● EXERCISE GOAL:
Only the lines from the one containing "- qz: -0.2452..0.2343" through the one containing "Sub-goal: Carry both" should be printed, exactly as they appear below, with both ends included.

● RAW DATA:
....
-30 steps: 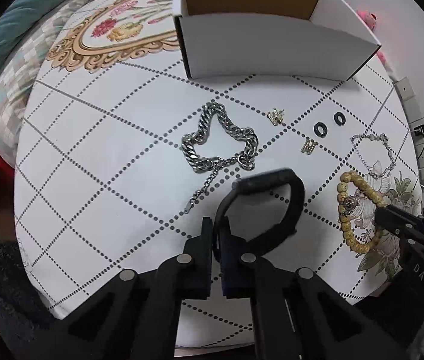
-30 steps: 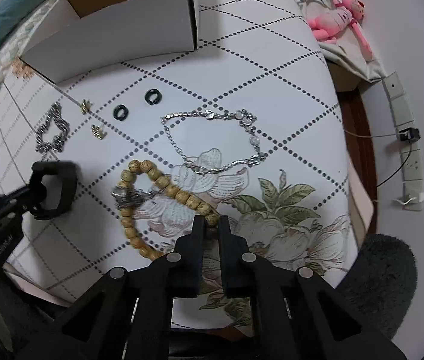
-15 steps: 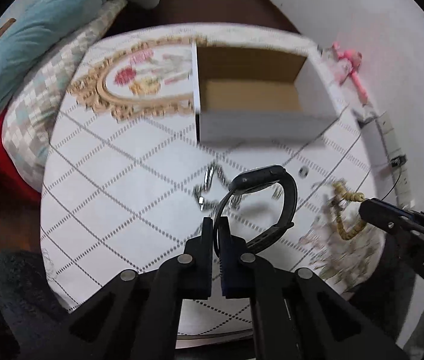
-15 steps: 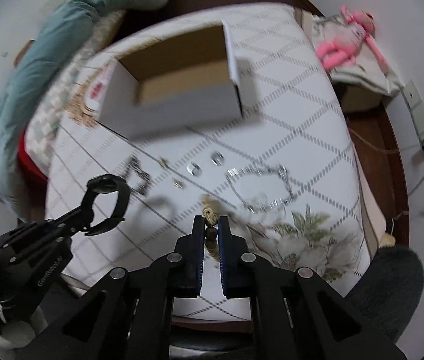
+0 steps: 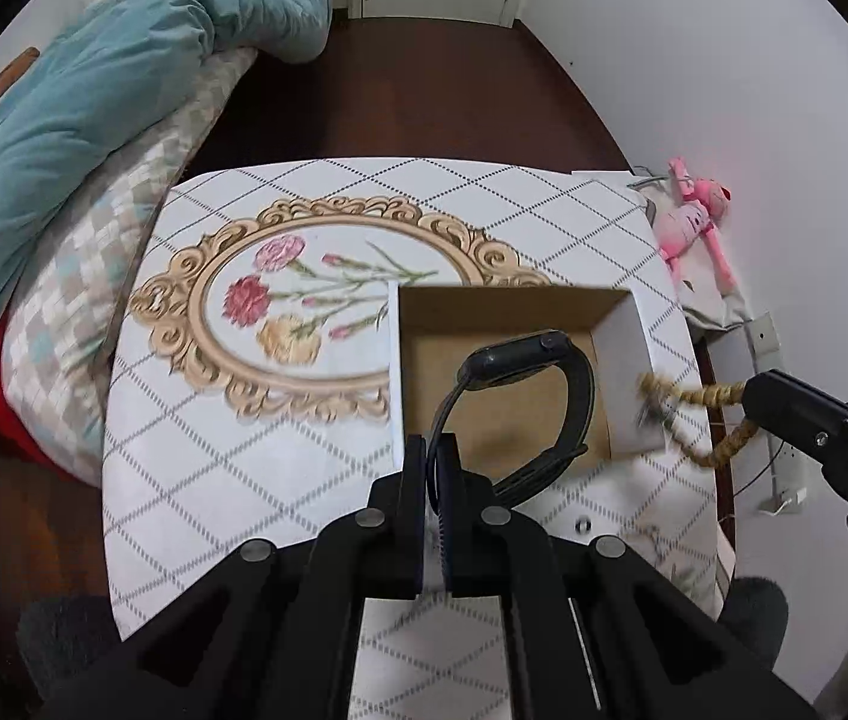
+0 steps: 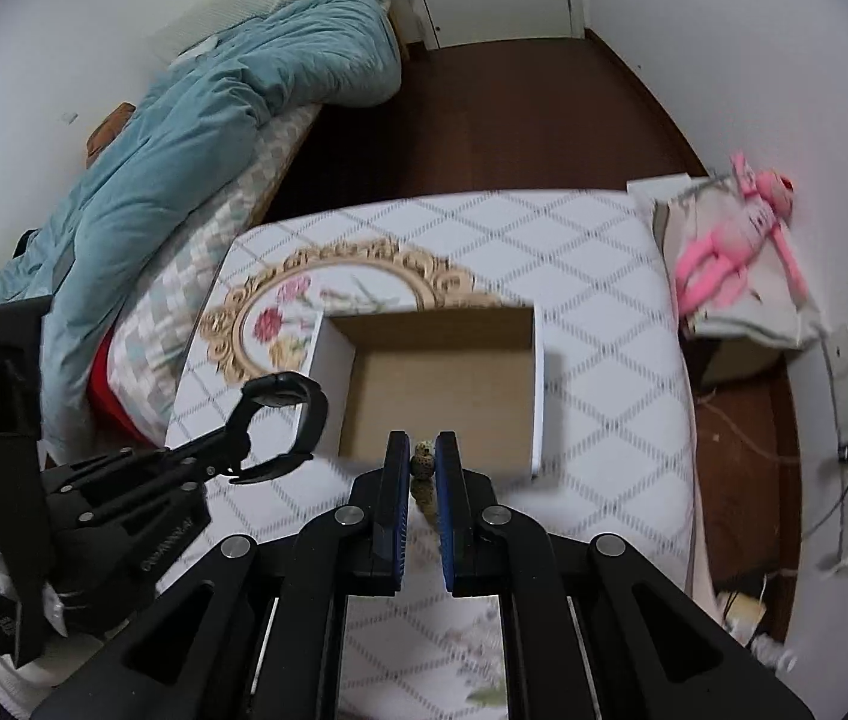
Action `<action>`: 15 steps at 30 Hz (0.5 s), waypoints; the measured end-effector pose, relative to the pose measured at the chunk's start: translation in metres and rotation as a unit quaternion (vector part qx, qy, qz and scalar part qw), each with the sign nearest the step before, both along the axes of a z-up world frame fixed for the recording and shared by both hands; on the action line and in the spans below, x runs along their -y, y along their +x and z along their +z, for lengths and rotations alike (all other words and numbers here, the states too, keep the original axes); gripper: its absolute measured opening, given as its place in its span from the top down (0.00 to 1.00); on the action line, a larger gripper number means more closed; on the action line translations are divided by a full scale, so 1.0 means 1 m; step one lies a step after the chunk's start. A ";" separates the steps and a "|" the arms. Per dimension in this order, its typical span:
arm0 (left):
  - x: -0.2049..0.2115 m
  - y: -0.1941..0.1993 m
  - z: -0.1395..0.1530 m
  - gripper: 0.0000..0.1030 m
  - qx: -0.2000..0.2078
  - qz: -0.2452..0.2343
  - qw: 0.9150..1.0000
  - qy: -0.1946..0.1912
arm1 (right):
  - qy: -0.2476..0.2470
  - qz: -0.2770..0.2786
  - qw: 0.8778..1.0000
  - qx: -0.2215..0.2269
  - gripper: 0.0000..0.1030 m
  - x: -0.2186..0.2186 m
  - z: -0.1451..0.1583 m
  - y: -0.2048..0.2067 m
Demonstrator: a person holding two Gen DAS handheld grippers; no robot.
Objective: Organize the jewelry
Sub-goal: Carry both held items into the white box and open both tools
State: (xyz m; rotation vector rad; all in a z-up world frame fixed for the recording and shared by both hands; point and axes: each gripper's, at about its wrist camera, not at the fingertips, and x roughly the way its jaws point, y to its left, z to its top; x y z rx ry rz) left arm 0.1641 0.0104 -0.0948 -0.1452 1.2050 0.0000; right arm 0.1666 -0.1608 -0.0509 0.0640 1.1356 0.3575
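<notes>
We see plain white walls [image 5: 694, 60], a dark brown wooden floor [image 5: 424, 90] and a rumpled teal quilted duvet [image 5: 94, 90] at left.

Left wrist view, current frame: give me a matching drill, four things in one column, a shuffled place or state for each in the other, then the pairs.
Things:
1. black watch
2. bead bracelet
3. cardboard box
4. pink plush toy

Places or states:
A. open-topped, standing on the tablecloth
B. lying off the table by the wall
C. clamped in the left hand-held gripper
D. dangling from the right hand-held gripper

Pairs: 1-C, 2-D, 3-A, 4-B
</notes>
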 end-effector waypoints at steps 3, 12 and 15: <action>0.000 0.023 -0.008 0.98 -0.007 0.000 1.000 -0.003 | -0.002 -0.007 1.000 -0.004 0.91 -0.003 -0.005 0.026; 0.002 0.062 -0.028 0.75 -0.031 0.009 0.999 -0.019 | 0.024 -0.017 0.998 -0.050 0.91 -0.006 -0.043 0.077; -0.001 0.061 -0.028 0.21 -0.022 0.017 0.999 -0.015 | 0.026 -0.015 0.996 -0.081 0.90 -0.005 -0.065 0.087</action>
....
● ANSWER FOR THE TASK:
  - qz: -0.2452..0.2343
  - qw: 0.9150..1.0000
  - qy: -0.1946..0.1912
arm1 (right):
  - qy: -0.2476..0.2470
  - qz: -0.2770..0.2786
  - qw: 0.8778..1.0000
  - qx: -0.2215..0.2269
  - gripper: 0.0000..0.1030 m
  - x: -0.2186..0.2186 m
  - z: -0.1451..0.1583 m
  - y: -0.2048..0.2067 m
Demonstrator: a person holding two Gen DAS handheld grippers; no robot.
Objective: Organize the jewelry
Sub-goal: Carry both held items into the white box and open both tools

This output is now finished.